[Opening EXERCISE DATA section]
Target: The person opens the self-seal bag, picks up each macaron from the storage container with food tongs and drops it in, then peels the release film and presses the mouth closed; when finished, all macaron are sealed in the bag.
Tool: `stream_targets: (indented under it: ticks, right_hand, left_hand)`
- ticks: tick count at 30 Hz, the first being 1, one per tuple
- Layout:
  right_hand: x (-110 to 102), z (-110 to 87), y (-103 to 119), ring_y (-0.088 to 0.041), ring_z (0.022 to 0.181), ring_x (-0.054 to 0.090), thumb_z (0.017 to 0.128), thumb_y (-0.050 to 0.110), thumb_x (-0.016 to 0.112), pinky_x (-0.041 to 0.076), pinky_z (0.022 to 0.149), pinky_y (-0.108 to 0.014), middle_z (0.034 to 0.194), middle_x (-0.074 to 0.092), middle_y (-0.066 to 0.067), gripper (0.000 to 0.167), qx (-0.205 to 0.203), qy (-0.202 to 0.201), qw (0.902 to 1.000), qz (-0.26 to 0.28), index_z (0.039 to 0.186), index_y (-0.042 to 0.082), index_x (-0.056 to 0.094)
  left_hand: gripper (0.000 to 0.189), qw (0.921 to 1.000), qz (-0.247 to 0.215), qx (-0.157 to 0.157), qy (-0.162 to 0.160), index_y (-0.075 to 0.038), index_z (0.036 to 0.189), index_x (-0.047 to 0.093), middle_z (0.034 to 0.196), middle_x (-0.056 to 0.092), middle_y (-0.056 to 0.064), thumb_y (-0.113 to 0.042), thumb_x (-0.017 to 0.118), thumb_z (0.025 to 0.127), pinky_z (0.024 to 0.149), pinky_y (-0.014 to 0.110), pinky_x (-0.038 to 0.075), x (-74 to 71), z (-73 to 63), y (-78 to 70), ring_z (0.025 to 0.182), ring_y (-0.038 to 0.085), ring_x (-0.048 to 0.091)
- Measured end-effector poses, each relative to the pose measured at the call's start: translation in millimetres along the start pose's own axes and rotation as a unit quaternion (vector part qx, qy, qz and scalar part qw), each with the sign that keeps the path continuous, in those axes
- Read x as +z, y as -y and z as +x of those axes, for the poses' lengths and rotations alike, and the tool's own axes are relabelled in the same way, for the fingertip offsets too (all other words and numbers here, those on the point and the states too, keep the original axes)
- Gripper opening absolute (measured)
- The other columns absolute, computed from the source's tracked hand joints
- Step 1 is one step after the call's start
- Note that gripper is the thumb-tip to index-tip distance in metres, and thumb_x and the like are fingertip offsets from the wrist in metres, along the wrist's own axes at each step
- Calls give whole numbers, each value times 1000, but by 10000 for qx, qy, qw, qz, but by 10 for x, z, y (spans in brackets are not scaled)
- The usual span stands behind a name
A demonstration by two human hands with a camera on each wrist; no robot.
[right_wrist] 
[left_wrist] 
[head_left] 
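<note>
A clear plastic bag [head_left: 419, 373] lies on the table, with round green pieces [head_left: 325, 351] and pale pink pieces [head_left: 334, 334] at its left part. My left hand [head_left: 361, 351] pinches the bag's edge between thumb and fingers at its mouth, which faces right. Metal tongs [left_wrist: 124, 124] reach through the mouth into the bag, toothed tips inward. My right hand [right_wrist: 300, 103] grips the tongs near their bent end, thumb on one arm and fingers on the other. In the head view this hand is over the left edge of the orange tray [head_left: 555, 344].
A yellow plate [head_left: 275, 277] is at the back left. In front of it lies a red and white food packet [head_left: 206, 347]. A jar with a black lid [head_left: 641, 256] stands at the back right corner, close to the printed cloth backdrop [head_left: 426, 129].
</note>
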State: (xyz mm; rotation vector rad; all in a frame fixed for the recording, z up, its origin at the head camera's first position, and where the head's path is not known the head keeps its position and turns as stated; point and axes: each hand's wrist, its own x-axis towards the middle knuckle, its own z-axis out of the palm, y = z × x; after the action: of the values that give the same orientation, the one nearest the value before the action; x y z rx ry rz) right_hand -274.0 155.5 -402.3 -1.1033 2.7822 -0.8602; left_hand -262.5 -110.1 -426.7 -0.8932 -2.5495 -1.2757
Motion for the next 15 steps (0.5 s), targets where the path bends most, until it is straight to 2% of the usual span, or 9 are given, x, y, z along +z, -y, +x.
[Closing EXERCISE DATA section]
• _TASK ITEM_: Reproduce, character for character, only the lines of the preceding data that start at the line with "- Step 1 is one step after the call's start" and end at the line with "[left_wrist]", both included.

• _RESPONSE_:
- Step 1 is one step after the call's start
- Note that gripper is the thumb-tip to index-tip distance in metres, and thumb_x and the like are fingertip offsets from the wrist in metres, along the wrist's own axes at each step
- Calls give whole numbers, each value times 1000, but by 10000 for qx, qy, qw, qz, but by 10 for x, z, y (spans in brackets are not scaled)
- The usual span stands behind a name
A demonstration by two human hands with a camera on each wrist; no robot.
[right_wrist] 
[left_wrist] 

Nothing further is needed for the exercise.